Court of Appeals of Wisconsin
Sep 26, 1995
Case No. 94-3277 (Wis. Ct. App. Sep. 26, 1995)

Opinion

Case No. 94-3277.

Opinion Released: September 26, 1995 Opinion Filed: September 26, 1995 This opinion will not be published. See RULE 809.23(1)(b)5, STATS.

APPEAL from a judgment of the circuit court for Milwaukee County: LAURENCE C. GRAM, JR., Judge. Affirmed.

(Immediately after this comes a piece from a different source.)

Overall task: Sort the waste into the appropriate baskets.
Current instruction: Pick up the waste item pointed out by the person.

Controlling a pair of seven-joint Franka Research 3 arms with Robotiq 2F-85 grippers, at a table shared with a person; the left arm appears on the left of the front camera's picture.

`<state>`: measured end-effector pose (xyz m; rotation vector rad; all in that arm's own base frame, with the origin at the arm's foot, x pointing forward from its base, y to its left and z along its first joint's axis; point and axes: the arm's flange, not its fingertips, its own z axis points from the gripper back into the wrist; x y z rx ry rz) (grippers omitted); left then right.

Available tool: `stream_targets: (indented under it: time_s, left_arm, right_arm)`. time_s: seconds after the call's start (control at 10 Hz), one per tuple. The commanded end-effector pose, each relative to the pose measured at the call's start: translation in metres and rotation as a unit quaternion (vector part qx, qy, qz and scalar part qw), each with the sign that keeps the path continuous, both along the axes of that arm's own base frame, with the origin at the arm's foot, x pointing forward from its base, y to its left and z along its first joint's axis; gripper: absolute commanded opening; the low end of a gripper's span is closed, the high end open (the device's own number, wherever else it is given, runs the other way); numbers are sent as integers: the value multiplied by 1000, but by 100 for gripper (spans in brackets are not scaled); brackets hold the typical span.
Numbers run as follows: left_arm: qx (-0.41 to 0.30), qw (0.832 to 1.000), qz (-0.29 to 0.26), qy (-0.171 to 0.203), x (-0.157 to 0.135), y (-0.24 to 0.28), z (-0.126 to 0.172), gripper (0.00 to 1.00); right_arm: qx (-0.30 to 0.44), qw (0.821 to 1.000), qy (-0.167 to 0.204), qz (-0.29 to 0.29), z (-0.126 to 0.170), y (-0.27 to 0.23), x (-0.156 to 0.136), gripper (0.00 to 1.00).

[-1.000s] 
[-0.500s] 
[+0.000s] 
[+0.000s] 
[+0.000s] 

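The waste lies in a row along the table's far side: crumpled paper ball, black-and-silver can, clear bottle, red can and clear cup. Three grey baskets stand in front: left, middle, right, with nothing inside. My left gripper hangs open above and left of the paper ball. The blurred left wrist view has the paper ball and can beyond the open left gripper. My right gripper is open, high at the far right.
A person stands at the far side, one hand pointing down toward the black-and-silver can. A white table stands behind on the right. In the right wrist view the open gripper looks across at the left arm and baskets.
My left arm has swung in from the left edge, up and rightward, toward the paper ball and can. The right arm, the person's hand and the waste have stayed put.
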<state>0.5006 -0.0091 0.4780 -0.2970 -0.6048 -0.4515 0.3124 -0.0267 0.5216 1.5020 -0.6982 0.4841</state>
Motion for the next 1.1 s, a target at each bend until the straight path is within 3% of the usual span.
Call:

Before Sullivan, Fine and Schudson, JJ.


John A. Wolfgang appeals from a circuit court judgment affirming the Brown Deer Police and Fire Commission's decision to terminate his employment as a Brown Deer police lieutenant. On certiorari review, Wolfgang claims that the Commission proceeded on "an incorrect theory of law" by allegedly: (1) relying on testimony that was incredible as a matter of law; (2) failing to "consistently evaluate" the testimony of one of the complaining witnesses; (3) assuming that Wolfgang's testimony was "fabricated"; and, (4) using the charges against Wolfgang to evaluate his credibility. Wolfgang also argues that the recent amendment to § 62.13(5), STATS., which changed the standard for disciplining a police officer, should be retroactively applied to him. We reject Wolfgang's arguments and affirm.

Wolfgang's discharge stems from written petitions by Sherry Bidney and Janine Gerber that complained of sexual harassment by Wolfgang. The petitions alleged that Wolfgang used profane language that was degrading to women, physically and verbally intimidated women, and created an overall hostile work environment. Following a hearing, the Brown Deer Police and Fire Commission determined that Wolfgang had violated the General Rules and Regulations and Policy and Procedures of the Brown Deer Police Department and §§ 947.013 (harassment), 940.225(3m) (fourth degree sexual assault), and 940.19(1) (battery), STATS. The circuit court affirmed the Commission's decision.

In reviewing a circuit court's decision on a petition for a writ of certiorari, our review is limited to whether the Police and Fire Commission of Brown Deer acted within its jurisdiction and whether it proceeded on a correct theory of law. State ex rel. Hennekens v. City of River Falls Police Fire Comm'n , 124 Wis.2d 413, 419, 369 N.W.2d 670, 674 (1985). We do not review claims regarding the sufficiency of the evidence. Id. at 424, 369 N.W.2d at 676. Indeed, a reviewing court must defer to the trier-of-fact's determinations weighing the evidence and assessing the credibility of witnesses. State ex rel. Harris v. Annuity Pension Bd. , 87 Wis.2d 646, 659, 275 N.W.2d 668, 675 (1979).

Wolfgang concedes that this court cannot rule on the sufficiency of the evidence. He contends, however, that this does not preclude this court from reviewing testimony that he claims was incredible as a matter of law. Wolfgang claims that the testimony of Janine Gerber, Sherry Bidney, and Lynn Sobczak was incredible as a matter of law and, thus, that the Commission should not have considered their testimony.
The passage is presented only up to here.